I feel the work we do regarding savings, financial services for the poor or financial inclusion or whatever you want to call it, should occur in an incremental fashion. Build on what we (and more importantly, savings group members) learn and go from there...without trying to jump too quickly to what the end model should look like. For me the journey is just as important as the destination.

I think answers should be flexible and agile - responding to changing environments, marketplaces, idiosyncrasies of a place. Now, the principles upon which this 'revolution' should be based are a different story. Principles form a bedrock from which answers flow or evolve. We must start somewhere and evolve from there.

I think a more interesting discussion could be...on what principles is the savings revolution (for lack of a better term) based? And further, to steal a quote from David Hulme I think it was (forgive me if the attribution is incorrect) "Whose reality counts?" Is it the experts perspective which should be given the greater weight? Or the users of the financial services? A balance of both? Who does the balancing?

One very important lesson I have learned over the past few years is how different things look when you actually have to carry out your own recommendations. I sometimes shudder when I think of some of the findings, conclusions and then recommendations I meted out over the years as a consultant - as if the 'answers' were so easy. As a consultant, it always seemed so clear what needed to happen in a given situation. Now, however, I have been taught the very hard lesson of humility and I realize that perfection only exists as an ideal, not as a reality. So now I believe that it is good enough to start somewhere and follow what is learned. I agree with Kim that we should not pretend that we have THE only answer. Having said that, I don't think we should apologize or allow others to 'pooh-pooh' savings-based methodologies because they aren't the whole answer. My attitude is that while savings isn't the only or complete answer - it is a damn good piece of it!

What I have taken as my motto now is....

"Let not perfection stand in the way of good enough"!

Mon, February 6, 2012 | Jill Thompson

Brett Matthews takes up the same subject and the same virtual conference with his usual eloquence on his Village Finance blog (villagefinance.net).

Brett says:

"Watching the microfinance world from the standpoint of a practitioner for the past 12 years, I have found that the most tragic aspect has been how ‘the forgotten half of microfinance’ was first remembered, then acknowledged to be absolutely critical, then placed on the ‘to do’ list — and then, year after agonizing year, pushed further and further down it."
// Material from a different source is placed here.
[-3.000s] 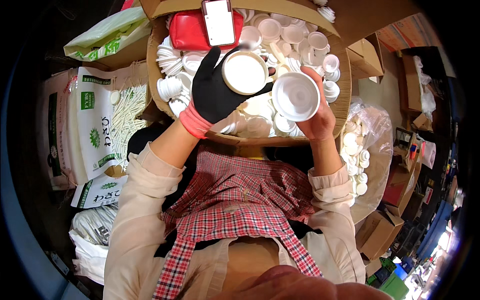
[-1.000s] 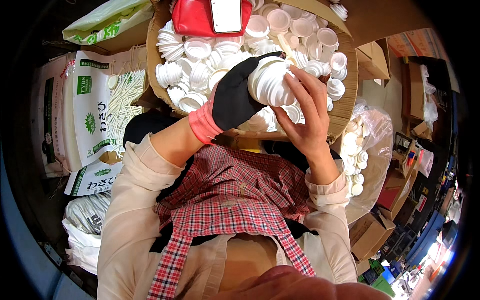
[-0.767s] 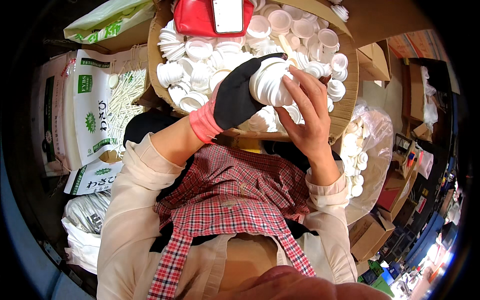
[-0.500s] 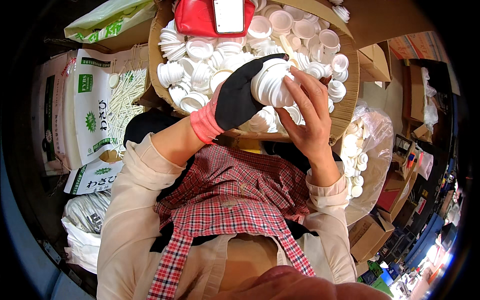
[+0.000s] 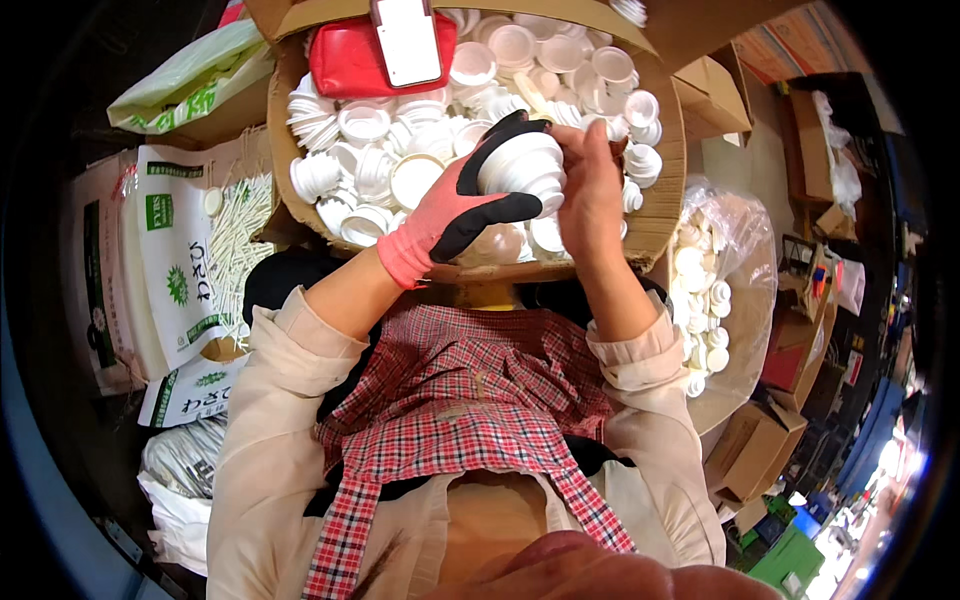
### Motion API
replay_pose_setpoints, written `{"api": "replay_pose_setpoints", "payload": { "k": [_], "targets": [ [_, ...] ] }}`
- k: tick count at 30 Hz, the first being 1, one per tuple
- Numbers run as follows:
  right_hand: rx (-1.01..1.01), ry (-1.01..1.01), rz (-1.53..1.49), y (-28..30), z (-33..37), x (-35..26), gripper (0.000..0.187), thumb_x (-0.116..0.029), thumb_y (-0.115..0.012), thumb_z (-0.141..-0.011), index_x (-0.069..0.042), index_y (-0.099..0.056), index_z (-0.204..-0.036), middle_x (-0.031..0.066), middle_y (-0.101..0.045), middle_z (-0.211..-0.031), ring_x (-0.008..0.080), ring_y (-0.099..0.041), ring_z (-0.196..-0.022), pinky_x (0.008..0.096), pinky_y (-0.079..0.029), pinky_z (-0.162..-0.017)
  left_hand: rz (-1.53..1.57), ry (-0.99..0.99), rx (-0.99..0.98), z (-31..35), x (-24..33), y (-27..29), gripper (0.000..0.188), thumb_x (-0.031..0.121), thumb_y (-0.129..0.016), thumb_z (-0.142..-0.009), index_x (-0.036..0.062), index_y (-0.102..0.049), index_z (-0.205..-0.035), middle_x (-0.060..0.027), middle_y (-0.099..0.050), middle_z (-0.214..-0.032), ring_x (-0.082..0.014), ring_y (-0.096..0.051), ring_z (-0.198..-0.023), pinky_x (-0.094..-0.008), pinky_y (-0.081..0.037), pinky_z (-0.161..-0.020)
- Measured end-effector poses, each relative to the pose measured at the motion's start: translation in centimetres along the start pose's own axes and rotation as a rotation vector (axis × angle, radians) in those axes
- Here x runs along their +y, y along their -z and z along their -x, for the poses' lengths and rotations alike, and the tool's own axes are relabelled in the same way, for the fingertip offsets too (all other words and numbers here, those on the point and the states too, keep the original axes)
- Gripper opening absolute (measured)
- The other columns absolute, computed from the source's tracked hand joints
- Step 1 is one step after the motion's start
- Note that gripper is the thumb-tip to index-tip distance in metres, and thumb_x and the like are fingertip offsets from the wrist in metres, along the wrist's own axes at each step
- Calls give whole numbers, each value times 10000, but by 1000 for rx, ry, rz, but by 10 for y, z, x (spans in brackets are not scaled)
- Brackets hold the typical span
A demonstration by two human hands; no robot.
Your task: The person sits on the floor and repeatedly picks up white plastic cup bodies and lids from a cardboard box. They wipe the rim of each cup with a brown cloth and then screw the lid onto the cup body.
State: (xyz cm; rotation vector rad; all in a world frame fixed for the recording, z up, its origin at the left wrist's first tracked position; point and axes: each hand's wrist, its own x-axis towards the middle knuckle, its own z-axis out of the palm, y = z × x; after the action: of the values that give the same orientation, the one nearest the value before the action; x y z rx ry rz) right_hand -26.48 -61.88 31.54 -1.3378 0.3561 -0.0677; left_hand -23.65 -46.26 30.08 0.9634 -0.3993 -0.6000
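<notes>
A stack of round white plastic lids (image 5: 525, 170), stepped like a tiered cone, is gripped by my left hand (image 5: 455, 205). That hand wears a pink and black glove; its thumb lies along the near side of the stack and its fingers wrap the far side. My bare right hand (image 5: 593, 195) is upright just to the right of the stack, fingers extended and slightly bent. Whether its fingertips touch the stack I cannot tell. Below both hands, a large cardboard box (image 5: 660, 150) holds many similar white lids (image 5: 415, 180), some nested and some loose.
A red pouch (image 5: 345, 58) with a white-screened phone (image 5: 408, 45) lies on the lids. At left are thin white sticks (image 5: 240, 235) beside a printed white bag (image 5: 165, 270). A clear plastic bag (image 5: 745, 250) of white pieces stands at right, with cardboard boxes (image 5: 755, 450) beyond.
The stack has tilted, its narrower end now toward the lower right. My right hand's fingers have come off its front and straightened upward. The whole view has shifted a little.
</notes>
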Motion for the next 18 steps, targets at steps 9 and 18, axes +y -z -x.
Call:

Thu, February 9, 2012 | Paul Rippey

I'm not inclined to think that savings are a magic bullet, but in the absence of other ordnance it will do for the moment. The beauty of savings is (as we all know) that it reduces vulnerability and increases option for people who can't really absorb much risk, while credit does, sometimes, just the opposite. But the most impoprtant part, for me, is that it is one of those very rare things in development - it allows the people who do it to take over a much bigger percentage of their development agenda and (at least in the case of savings groups), allows us to become quickly unimportant and go and do something else - or the same thing somewhere else. There is an unswerving imperative in development to figure out the next step instead of allowing the next step to be something that people we work with figure out for themselves. Sometimes it's OK (as they say on British fireworks) to light blue touch paper and retire and, at least from the limited studies we have at hand, the results are not so very depressing. Might a cynic suggest that lack of interest on the Gateway could reflect a reality that there's much less professional mileage in savings compared to debt?

Wed, February 22, 2012 | Hugh Allen

Interesting perspective Hugh.

I like the idea of letting the next step get figured out by the so-called beneficiaries.

I tend to agree with the professional mileage comment too!